Her zaman en ilginç diyalogların hastanelerde ve halk otobüslerinde geçtiğini düşünmüşümdür.Muhabbete en uygun yerlerdir bence.Doktoru beklerken;-Senin neyin vardı evladım?Vah vah bu genç yaşta bile doktor yüzü görüyor yeni nesil.Otobüslerde de genelde ülkenin hali,bulundukları ilin kalabalığı,yaz aylarındalarsa sıcak havadan,kışsa eğer soğuk havadan şikayet eden bir dolu insan…-Bu otobüslere de bir çare bulamadılar yahu!Doktora gitmem gerekiyordu.Bu Almanların tatil yapmalarını aklımdan çıkarmış olacağım ki,aramadan çat kapı gittim.Derdimi anlattım,randevum olmadığını ama sadece çok kısa birşey soracağımı söyledim.Tek bir numaraydı almam gereken.Danışmadaki Alman bayan son derece kibar bir şekilde doktorun tatilde olduğunu,pazartesi günü belli saatler arasında gelebileceğimi,danışmadakilere de çok kısa birşey soracağımı söylersem beni bekletmeyeceklerini izah etti.Ne kadar boşuna gitmiş olsam da,kadının sevimli hali sinirlerimi germemişti.Sakin sakin çıktım.Tekrar gittiğimde o şirin Alman kız yoktu ortalıklarda.Esmer biri duruyordu danışmada.Biraz bekledikten sonra kızın başka biriyle konuşmalarını duydum.Lanet olsun Türkmüş.Şimdi işimin içine limon sıkacak düşünceleri içindeyken,kızın telefondaki sohbetinin bitmesini,nazı niyazı bırakıp benimle ilgilenmesini bekliyordum.Sonunda derdimi anlatma fırsatı bulduğumda,benden normal muayene ücreti talep ettiğini duydum.Üstüne basa basa sadece bir telefon numarası almam gerektiğini söyledim.Mıy mıy yaptı.Belki dedim beyni zor basıyordur,bir de türkçe açıklamayı denedim.Burda doğmuş olması sebebi ile türkçe açıklamama daha bir alman kalmıştı.Hey yarabbim…Anlat anlat anlamaz ki şimdi bu.Bir süre daha uğraştım,en sonunda beni pes ettiren yorgunluğum,susamışlığım ve aşırı sıcak hava oldu.Ödedim paramı.Hemen doktorla beni görüştüreceğini umarken,bekleme odasında bekleyebileceğimi söyledi bana.İnadına mı yapıyordu bu kız?İtiraz edecek takatim yoktu.Ve sonunda bekleme odasındaydım.Bir an kendimi avukatıyla görüşmek isteyen mahkum gibi hissettim.Bir müddet sonra sıkılmama gerek olmadığını,oda da eğlencelik sohbetler döndüğünü farkettim.Benim haricimde iki türk teyze vardı.İki tane de alman.Muhabbetin ilk bir kaç cümlesinden anladım hemen, bu iki teyze tanışmıyorlardı daha önceden,burda hastane muhabbetlerinden birini yaşıyorlardı sadece.-Türkiye’ye gidicem de son kontrole geldim ben de.-Nereye gidicen?-Antalya’ya,yazlığa.

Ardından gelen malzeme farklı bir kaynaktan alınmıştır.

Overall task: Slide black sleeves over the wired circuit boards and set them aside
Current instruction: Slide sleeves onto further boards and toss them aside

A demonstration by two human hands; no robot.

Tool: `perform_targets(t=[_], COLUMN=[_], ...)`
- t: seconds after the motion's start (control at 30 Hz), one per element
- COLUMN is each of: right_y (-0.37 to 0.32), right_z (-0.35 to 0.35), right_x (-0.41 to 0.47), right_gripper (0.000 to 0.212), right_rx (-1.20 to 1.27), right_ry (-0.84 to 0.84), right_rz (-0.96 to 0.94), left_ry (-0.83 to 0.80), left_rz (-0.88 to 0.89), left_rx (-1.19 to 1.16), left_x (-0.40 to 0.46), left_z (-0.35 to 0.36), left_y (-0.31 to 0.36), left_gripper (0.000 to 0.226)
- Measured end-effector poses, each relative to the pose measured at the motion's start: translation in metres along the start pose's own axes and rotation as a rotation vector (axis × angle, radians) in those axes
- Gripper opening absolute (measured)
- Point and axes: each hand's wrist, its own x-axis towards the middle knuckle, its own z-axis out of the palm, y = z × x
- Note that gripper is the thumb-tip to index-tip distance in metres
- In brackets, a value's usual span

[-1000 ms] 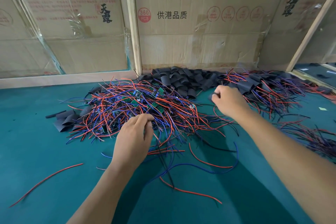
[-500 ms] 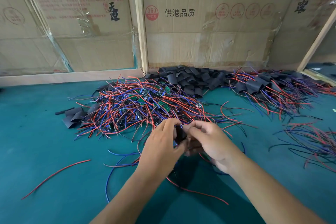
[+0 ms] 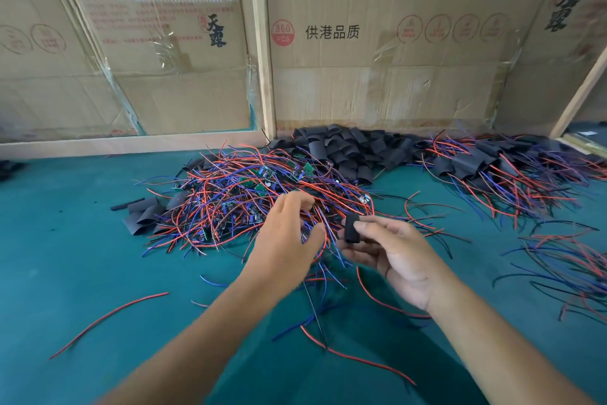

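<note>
My right hand (image 3: 404, 260) pinches a short black sleeve (image 3: 352, 229) between thumb and fingers, held upright above the green mat. Just left of it, my left hand (image 3: 284, 240) has its fingers curled around red, blue and black wires (image 3: 320, 276) that hang down under it; the board on them is hidden by the hand. Behind both hands lies a tangled pile of wired circuit boards (image 3: 230, 204) with green boards showing. A heap of loose black sleeves (image 3: 348, 148) sits against the back wall. Sleeved boards (image 3: 486, 164) are piled at the right.
Cardboard panels (image 3: 377, 92) in a wooden frame close off the back. A few flat sleeves (image 3: 144, 214) lie left of the wire pile. A loose red wire (image 3: 108, 322) lies on the green mat (image 3: 65, 256) at the left, and more loose wires (image 3: 565, 263) at the far right.
My right hand picked a sleeve from the back heap and brought it to my left hand; the hands then drew slightly apart, the sleeve staying in my right hand.
</note>
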Motion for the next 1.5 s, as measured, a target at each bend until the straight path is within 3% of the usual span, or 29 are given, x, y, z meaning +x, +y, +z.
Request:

Sonra ne olduğunu anlamadığım bir anda konu birden akraba evliliğine atlamıştı.Teyzelerden biri,-Bizim bi akraba var da,çocuğu akraba evliliğinden sakat doğdu.Yazık!-Yok yok akraba evliliğinden değildir.Öyle koymuşlar adını,söylenti o söylenti inanma.Ben de kuzenimle evlendim,gayet iyi uşaklarım var.
Bu teyzenin adını muhalefetçi teyze koymak istedim o an.İleri ki sohbetlerde de doğrulamıştı tahminimi.İçeri biri daha girdi.Yanında çocuğu vardı.Arda diye sesleniyordu ama ırkının ne olduğuna karar veremedim.Sürekli almanca konuşuyordu oğluyla.Tam bir alman ekolüne göre yetiştiriyordu çocuğu gözlemlerime göre.-Hayır ben oynayamam seninle,tek başına oyun oynamayı,vakit geçirmeyi öğrenmek zorundasın.Git ordaki oyuncakların yanına çabuk.Hemen diyorum Arda.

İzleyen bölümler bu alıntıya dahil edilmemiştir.